(Beginning of EXCERPTED RECORDS)
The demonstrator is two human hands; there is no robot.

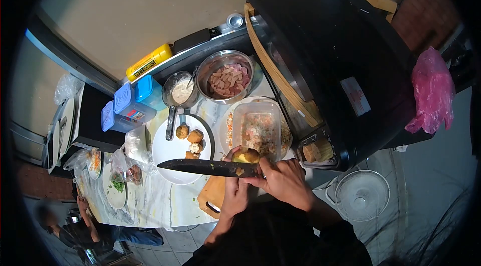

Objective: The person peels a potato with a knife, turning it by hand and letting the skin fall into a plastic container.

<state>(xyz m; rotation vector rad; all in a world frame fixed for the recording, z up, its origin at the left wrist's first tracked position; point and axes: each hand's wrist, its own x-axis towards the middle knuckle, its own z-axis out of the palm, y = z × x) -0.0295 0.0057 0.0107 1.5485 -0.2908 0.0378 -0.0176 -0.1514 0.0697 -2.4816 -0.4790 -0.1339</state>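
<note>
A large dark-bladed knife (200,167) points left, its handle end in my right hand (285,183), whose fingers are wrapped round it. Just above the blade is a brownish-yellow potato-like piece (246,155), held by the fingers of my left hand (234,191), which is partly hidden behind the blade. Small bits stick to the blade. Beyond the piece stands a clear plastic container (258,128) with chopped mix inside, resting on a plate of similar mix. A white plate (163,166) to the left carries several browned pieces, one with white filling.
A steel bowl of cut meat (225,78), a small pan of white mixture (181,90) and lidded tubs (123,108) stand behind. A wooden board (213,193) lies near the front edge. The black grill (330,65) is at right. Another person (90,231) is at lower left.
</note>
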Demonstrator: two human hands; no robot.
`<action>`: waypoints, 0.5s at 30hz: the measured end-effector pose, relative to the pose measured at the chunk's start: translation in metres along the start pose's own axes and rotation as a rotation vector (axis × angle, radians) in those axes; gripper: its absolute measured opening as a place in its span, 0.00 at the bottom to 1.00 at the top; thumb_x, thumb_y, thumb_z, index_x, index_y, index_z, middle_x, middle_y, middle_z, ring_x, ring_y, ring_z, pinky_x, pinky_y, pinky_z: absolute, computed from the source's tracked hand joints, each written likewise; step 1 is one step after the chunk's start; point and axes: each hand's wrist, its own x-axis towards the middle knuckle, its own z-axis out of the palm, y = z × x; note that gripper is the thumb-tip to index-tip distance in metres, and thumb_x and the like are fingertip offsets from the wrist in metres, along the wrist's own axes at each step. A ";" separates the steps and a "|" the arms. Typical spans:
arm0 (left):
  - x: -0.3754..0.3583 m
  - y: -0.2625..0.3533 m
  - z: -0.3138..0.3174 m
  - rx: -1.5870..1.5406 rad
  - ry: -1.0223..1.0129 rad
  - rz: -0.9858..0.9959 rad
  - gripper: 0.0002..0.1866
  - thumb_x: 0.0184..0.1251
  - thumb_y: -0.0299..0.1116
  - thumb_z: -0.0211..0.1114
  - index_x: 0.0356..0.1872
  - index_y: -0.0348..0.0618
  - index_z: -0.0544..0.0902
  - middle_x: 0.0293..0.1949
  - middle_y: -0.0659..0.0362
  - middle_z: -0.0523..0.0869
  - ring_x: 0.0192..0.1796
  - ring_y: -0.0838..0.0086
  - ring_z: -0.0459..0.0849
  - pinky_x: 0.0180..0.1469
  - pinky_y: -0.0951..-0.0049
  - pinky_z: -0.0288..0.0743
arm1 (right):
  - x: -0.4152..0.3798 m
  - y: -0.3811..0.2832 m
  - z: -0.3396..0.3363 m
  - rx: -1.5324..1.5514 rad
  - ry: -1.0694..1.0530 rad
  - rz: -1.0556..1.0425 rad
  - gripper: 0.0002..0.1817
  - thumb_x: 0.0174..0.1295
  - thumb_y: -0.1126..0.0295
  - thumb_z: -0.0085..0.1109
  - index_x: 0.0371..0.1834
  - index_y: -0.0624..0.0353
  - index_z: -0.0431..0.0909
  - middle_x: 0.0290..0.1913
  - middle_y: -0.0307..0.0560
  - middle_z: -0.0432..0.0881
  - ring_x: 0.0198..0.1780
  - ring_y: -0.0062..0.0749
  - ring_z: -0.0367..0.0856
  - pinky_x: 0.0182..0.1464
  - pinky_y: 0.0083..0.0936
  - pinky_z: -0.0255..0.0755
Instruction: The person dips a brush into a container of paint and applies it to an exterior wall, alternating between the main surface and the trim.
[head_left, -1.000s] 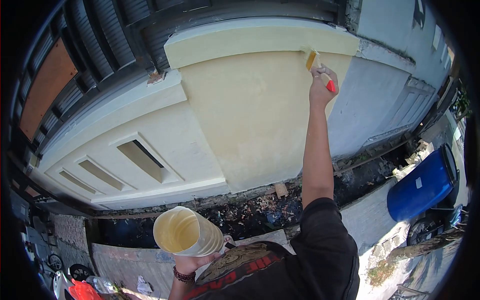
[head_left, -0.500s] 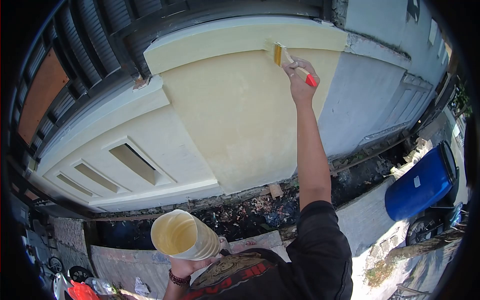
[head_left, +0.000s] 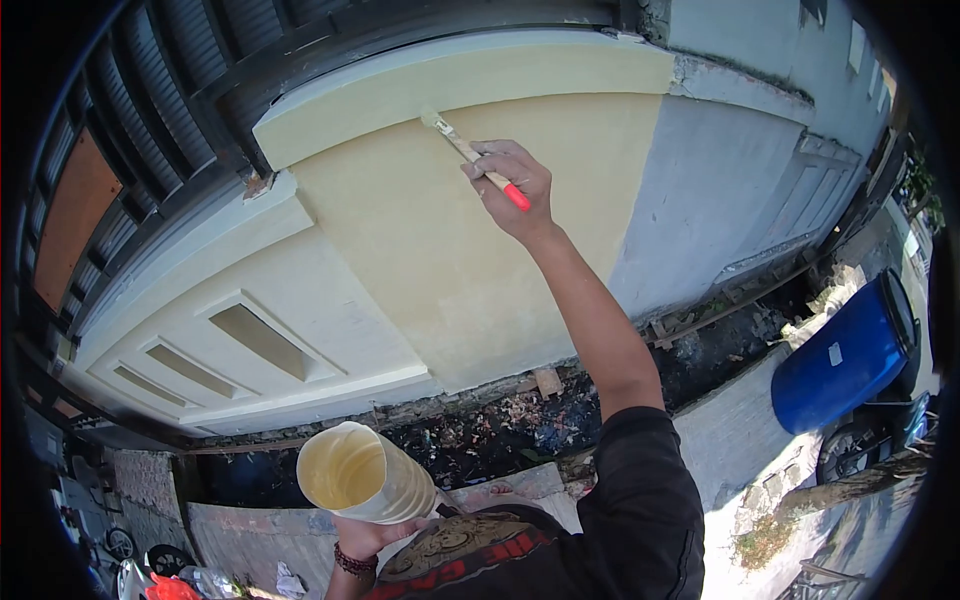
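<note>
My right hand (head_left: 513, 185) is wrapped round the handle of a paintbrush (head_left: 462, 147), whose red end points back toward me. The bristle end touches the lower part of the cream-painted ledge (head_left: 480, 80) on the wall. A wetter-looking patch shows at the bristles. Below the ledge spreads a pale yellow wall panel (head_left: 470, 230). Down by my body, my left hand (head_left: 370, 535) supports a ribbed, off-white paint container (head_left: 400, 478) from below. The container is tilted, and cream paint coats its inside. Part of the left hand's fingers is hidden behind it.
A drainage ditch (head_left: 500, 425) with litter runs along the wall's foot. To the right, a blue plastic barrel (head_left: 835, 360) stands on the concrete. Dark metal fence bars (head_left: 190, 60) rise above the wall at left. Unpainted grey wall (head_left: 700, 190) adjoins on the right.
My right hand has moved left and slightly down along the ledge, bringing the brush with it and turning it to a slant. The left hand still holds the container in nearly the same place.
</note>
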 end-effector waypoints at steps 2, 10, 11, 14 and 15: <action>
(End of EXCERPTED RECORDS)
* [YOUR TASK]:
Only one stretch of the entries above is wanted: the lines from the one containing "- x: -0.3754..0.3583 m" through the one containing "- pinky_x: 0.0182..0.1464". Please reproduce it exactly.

* [RESPONSE AREA]:
  - x: -0.3754..0.3583 m
  - y: -0.2625..0.3533 m
  - z: -0.3138..0.3174 m
  - rx: -1.5870..1.5406 rad
  - ry: -1.0223..1.0129 rad
  - rz: -0.9858..0.9959 rad
  - gripper: 0.0002..0.1866
  - thumb_x: 0.0184..0.1251
  - thumb_y: -0.0299..0.1116
  - thumb_z: -0.0211..0.1114
  - index_x: 0.0356..0.1872
  - index_y: -0.0348..0.0618
  - index_z: -0.0544..0.0902
  - middle_x: 0.0293..0.1949
  - middle_y: -0.0659..0.0362
  - middle_z: -0.0523..0.0869
  - ring_x: 0.0192..0.1796
  - ring_y: -0.0838..0.0086
  - ring_z: -0.0459..0.0849
  - pinky_x: 0.0180..0.1469
  - pinky_y: -0.0951..-0.0049
  - pinky_z: -0.0288..0.0743
arm1 (right):
  - x: -0.4152..0.3798 m
  - y: -0.3811..0.2832 m
  - z: -0.3396..0.3363 m
  - rx: -1.5324..1.5514 rad
  - ry: -1.0694..1.0530 rad
  - rz: -1.0556..1.0425 rad
  - gripper: 0.0002..0.1817
  - thumb_x: 0.0174..0.1295
  - thumb_y: -0.1126..0.0295
  - thumb_z: -0.0085..0.1109
  - index_x: 0.0371..0.1834
  - index_y: -0.0624..0.0353
  - index_z: -0.0431..0.0909
  - middle_x: 0.0290..0.1913
  - middle_y: -0.0307..0.0560
  - middle_z: -0.0432..0.0881
  - ring_x: 0.0198..0.1780
  - ring_y: -0.0062..0.0749
  - ring_z: -0.0367..0.0856
  - pinky_x: 0.0182..0.1464

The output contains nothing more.